New BCS Agreement, Leaving the Big East behind?
Posted on 2006 under BCS Conferences, Big East, Bowl Games, Commentary |18 Jul
As most college football fans are aware this season will be the first season played under the new BCS Agreement. This agreement changes several things, including giving more access to the “mid-major” conferences, and adding a 5th BCS bowl. (More details on the new agreement can be found at BCSFootball.org)
Buried in the official selection rules for the new BCS Agreement is rule #3. The rule states:
3. The Division I-A conferences have developed standards for annual automatic qualification for conference champions after the 2008 and 2009 regular seasons. The standards are based on performance during the 2004-2007 college football regular seasons. Such standards, however, will not prohibit the champion of any conference that has contracted with a Bowl to play in any particular game from playing in one of the participating BCS bowls. For example, the Big Ten and Pac-10 champions will, by contract, play in the Rose Bowl every year unless one or both of those teams qualifies for the National Championship Game.
The champions of selected conferences are contractually committed to host selected games, unless those champions qualify for the BCS National Championship Game, as follows:
Atlantic Coast Conference — Orange Bowl
Big Ten Conference — Rose Bowl
Big 12 Conference — Fiesta Bowl
Pac-10 Conference — Rose Bowl
Southeastern Conference — Sugar Bowl(Source: Big East Media Guide Section 1: BCS Automatic Qualifications, page 3)
So if you read the rule in its entirity, what it boils down to is this:
After the January 2008 Bowls, the Big East and only the Big East can lose its status as an automatic qualifying conference. Rule 3 is just a long way of stating the way the 5 Main Players of the BCS agreement will kick the Big East out of the BCS. Because of their contractual ties to the BCS games, the other 5 conferences can never be removed from the BCS.
So what’s the big deal? If the Big East performs, they won’t get the boot, no problem, right? Well its all about the equity in the deal. First the BCS has yet to release those standards they will use to measure the conferences right to be in the BCS, however, you can bet that it won’t be anything that would give any of the currently excluded conferences a shot at automatic qualification. But secondly, the Big East (and all currently excluded conferences) are the only conferences that will be measured by this criterion. Ironically if you looked at the standings for the last four seasons and followed the old “Big East Rule” of the former BCS agreement. It is the ACC and not the Big East whose conference champion ranks last. It doesn’t even matter if the Big East counts Pittsburgh (and not Louisville as the rules allow) for the 2004 season, the Big East conference champion over the last four years still has a higher average BCS rating then the ACC. Yet the Big East, which has proven through that current measure to not even be the “weakest” BCS conference is the only conference that must prove itself year in and year out to maintain its current status. That is what I have a problem with.

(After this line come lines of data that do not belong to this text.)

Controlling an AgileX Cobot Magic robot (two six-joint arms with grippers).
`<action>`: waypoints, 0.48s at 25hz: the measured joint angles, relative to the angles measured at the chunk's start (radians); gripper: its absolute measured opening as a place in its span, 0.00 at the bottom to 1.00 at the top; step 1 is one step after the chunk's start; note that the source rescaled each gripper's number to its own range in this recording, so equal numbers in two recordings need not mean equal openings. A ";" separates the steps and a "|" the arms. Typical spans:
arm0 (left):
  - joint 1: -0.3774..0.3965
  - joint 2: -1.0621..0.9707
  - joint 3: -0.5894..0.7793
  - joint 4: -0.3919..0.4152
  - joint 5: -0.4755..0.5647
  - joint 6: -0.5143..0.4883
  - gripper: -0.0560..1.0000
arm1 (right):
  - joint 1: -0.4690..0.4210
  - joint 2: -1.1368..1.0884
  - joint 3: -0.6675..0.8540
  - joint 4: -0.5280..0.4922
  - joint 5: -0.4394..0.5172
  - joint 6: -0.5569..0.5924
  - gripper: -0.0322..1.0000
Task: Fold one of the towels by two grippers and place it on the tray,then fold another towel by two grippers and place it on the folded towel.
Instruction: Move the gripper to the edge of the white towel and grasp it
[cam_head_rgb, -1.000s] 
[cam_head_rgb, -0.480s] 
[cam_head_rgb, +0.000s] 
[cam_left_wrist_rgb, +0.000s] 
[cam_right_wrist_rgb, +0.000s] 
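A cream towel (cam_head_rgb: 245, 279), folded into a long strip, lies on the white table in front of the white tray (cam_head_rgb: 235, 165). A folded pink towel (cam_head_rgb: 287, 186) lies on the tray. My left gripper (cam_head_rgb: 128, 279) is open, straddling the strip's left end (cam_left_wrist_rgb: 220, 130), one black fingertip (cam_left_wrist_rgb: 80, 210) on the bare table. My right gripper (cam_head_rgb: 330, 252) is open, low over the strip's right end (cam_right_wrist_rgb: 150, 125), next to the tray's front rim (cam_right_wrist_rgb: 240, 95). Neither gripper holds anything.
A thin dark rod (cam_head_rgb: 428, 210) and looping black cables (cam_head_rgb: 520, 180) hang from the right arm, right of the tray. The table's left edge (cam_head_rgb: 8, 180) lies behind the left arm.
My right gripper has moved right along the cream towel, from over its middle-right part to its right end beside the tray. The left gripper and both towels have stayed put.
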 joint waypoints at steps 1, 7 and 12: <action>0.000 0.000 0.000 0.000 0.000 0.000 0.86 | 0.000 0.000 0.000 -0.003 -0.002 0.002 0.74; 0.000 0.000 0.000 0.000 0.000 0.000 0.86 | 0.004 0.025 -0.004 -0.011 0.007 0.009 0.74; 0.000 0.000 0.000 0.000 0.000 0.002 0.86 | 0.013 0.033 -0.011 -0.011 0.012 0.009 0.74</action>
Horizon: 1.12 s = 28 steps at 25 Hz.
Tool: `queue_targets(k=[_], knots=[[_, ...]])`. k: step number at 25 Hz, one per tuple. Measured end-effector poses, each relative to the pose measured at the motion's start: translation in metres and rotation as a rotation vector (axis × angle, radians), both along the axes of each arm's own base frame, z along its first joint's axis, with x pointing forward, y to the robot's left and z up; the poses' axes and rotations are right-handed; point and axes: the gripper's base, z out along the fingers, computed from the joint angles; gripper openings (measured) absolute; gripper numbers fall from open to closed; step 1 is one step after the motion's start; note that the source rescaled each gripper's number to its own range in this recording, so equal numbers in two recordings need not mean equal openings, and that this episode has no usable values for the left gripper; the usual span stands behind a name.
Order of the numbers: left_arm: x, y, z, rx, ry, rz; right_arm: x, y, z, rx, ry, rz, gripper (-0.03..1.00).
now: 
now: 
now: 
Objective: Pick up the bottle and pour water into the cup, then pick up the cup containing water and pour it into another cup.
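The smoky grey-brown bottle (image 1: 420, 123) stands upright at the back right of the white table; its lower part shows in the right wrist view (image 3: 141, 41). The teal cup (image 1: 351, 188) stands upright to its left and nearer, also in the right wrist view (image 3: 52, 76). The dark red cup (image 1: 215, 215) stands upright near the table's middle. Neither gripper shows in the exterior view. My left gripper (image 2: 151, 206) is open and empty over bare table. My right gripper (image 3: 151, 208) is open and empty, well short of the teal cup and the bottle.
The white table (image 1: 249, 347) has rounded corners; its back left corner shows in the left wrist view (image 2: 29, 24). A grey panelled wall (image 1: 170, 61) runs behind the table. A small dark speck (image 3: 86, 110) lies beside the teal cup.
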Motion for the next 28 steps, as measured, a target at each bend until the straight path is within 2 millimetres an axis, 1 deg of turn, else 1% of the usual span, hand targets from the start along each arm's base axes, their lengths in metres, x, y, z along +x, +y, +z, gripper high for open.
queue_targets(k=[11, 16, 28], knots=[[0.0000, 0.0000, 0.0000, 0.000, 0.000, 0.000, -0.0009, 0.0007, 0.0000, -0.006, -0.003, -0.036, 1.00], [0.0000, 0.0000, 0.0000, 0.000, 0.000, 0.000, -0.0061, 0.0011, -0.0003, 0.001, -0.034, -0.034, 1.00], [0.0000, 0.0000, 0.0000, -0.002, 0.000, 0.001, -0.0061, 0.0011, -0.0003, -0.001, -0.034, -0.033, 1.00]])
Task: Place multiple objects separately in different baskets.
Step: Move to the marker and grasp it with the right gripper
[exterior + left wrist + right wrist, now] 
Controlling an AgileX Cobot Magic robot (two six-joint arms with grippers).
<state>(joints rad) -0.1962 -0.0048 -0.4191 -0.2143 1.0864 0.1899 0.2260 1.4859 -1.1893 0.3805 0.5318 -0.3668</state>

So why would the BCS conferences want to get rid of one of their founding members. The answer is simple: MONEY. For all the talk about the inclusiveness of the new agreement, its actually all about keeping the “mid-majors” involvement as little as possible while trying to avoid a lawsuit. They can point to the current rules that say you can “earn” your conference or teams way into the BCS, but in truth the way the rules are set up are to maintain the status quo. In fact, the 5 Main BCS Players would like nothing more then for the Big East to lose its automatic qualification status and be dumped into the pool wtih the rest of the “mid-majors”. That would guarentee at least one extra at large berth into the BCS bowls for one of the 5 Main Players.
For all the hot air that has been spent about the inclusiveness of the new BCS agreement, Rule 3 makes it pretty clear its all about one thing, restricting guarenteed access to the 5 main players of the BCS, as soon as possible. By the 2008 season its possible, perhaps even likely that the staff here at inthebleachers.net will have to make a change and move our Big East Category down to join the “Non-BCS Conferences” group, regardless of whether or not the Big East is the weakest of the automatic qualifer conferences or not. That my friends, is wrong.